Ranger's Awesome Offense
Do you believe a lineup of 9 Bengie Molina's is a great offense? Does a .719 OPS scare you? That's Molina's OPS since he joined the Giants. Didn't think so.
Here is the Rangers' road numbers: .265/.324/.391/.716. Yeah, not so world beating afterall, huh? And that was against all their opponents, against the AL average pitchers overall, not the MAJOR LEAGUE BASEBALL LEADING rotation that the Giants sport right now. So it would be logical that they should not even hit that.
And remember, the Giants overall pitching numbers are diminished by Wellemeyer's stats while he was keeping Bumgarner's spot warm and, well, Barry Zito's good but not great stats. Here are some of the Ranger's key road numbers:
Francoeur: .270/.328/.405/.733 (includes time with Mets)
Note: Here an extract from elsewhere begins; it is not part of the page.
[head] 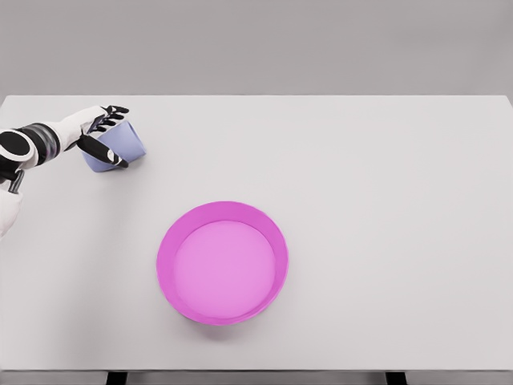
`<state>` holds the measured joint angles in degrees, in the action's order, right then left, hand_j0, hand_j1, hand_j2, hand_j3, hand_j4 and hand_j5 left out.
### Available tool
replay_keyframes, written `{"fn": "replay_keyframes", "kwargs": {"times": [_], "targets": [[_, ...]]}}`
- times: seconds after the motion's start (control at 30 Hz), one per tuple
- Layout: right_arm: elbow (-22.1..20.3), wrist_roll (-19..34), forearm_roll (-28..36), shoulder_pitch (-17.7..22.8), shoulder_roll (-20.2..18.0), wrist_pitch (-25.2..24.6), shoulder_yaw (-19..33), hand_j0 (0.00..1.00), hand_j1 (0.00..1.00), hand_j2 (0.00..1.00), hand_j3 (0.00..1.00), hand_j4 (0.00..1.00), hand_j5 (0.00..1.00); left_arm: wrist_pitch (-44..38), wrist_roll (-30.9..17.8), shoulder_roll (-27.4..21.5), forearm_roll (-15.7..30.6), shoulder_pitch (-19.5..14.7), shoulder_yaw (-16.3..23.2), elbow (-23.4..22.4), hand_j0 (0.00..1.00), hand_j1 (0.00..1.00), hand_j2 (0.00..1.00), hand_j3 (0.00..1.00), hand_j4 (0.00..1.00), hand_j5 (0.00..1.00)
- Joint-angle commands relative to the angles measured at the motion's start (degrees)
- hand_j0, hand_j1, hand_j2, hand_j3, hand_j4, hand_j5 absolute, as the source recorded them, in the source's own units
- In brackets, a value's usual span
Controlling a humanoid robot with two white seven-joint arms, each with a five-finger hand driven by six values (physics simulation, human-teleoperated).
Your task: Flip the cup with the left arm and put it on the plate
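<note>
Left hand [103, 135] is out at the bench's [361, 176] far left, fingers [115, 112] curled over the top of the cup [120, 146] and the thumb pressed across its front, so it has a grip on it. The cup, pale blue, sits tilted in that grasp, low against the bench top. The plate [222, 261], bright pink with a raised rim, waits well apart, nearer the front and middle, nothing on it.
</note>
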<state>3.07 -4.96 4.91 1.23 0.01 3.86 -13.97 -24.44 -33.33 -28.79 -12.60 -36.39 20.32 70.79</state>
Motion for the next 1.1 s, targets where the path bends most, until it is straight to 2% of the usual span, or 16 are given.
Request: {"fn": "replay_keyframes", "kwargs": {"times": [0.0, 0.23, 0.33, 0.4, 0.83, 1.07], "targets": [[0.01, 0.04, 0.01, -0.09, -0.01, 0.00, 0.00, 1.00, 1.00, 1.00, 1.00, 1.00, 1.00, 0.09, 0.02, -0.04, 0.04, 0.00, -0.01, -0.04, 1.00, 1.00, 1.00, 1.00, 1.00, 1.00], [0.01, 0.04, 0.01, 0.00, -0.01, 0.00, 0.00, 1.00, 1.00, 1.00, 1.00, 1.00, 1.00, 0.09, 0.10, 0.58, -0.23, 0.00, 0.08, -0.04, 0.99, 0.99, 0.99, 0.99, 0.99, 0.99], [0.01, -0.04, 0.01, -0.09, -0.01, 0.00, 0.00, 1.00, 1.00, 1.00, 1.00, 1.00, 1.00, 0.09, 0.45, 0.49, -0.14, 0.00, 0.08, -0.04, 0.84, 0.84, 0.84, 0.84, 0.84, 0.84], [0.01, -0.04, 0.01, 0.00, -0.01, 0.00, 0.00, 1.00, 1.00, 1.00, 1.00, 1.00, 1.00, 0.18, 0.63, 0.49, -0.05, 0.09, 0.08, -0.12, 0.78, 0.78, 0.78, 0.78, 0.78, 0.78], [0.01, -0.04, 0.01, 0.00, -0.01, 0.00, 0.00, 1.00, 1.00, 1.00, 1.00, 1.00, 1.00, 0.62, 0.46, 0.49, 0.65, 0.00, -0.01, -0.83, 0.67, 0.67, 0.67, 0.67, 0.67, 0.67], [0.01, -0.04, 0.01, 0.00, -0.01, 0.00, 0.00, 1.00, 1.00, 1.00, 1.00, 1.00, 1.00, 11.34, 0.19, -0.12, 3.64, 0.79, -0.71, 4.27, 0.65, 0.65, 0.65, 0.65, 0.65, 0.65]]}}
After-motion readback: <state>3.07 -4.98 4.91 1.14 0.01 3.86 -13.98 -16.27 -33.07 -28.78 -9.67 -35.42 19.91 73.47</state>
Cantu: .271/.313/.417/.729 (includes time with Marlins)
Kinsler: .257/.322/.388/.710 (most overrated player since Hank Blalock)
Molina: .267/.313/.395/.708 (only time with Rangers)
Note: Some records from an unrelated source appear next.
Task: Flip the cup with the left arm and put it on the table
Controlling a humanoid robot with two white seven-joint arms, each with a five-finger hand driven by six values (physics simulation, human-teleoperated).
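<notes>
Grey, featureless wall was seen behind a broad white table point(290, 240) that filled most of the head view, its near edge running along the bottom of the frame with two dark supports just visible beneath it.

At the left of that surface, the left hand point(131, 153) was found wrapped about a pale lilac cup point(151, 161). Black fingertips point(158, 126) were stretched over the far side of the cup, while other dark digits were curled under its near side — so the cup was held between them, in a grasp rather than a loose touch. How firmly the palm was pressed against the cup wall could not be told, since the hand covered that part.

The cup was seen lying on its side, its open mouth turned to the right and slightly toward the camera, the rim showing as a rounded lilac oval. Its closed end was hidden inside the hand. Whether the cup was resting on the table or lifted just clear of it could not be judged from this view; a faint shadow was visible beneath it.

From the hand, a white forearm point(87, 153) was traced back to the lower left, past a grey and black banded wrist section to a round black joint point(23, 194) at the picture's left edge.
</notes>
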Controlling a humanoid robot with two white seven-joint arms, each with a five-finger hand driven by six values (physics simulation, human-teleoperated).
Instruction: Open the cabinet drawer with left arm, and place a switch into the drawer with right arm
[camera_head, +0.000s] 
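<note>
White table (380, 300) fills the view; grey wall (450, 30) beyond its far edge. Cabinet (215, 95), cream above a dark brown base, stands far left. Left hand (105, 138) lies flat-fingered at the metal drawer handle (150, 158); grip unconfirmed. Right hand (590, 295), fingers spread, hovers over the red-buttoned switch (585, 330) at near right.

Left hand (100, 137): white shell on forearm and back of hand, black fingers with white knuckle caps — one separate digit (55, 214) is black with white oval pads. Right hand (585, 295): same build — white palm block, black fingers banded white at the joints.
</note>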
That is the thing people don't realize, the Rangers aren't as good as their overall numbers look because their homepark is one of the most hitter's oriented parks in the majors, except for Colorado. Their record on the road is 39-42 and they averaged 4.41 runs scored on the road. With the DH too: assuming roughly equal contributions, that drops their offense to around 4 runs scored on average when they are playing in SF, which they will be doing for 2 to 4 games. And it goes down even more if they don't have Vlad in their lineup, which Washington, the Ranger's manager, said will be in 1 of the 2 games in SF to start.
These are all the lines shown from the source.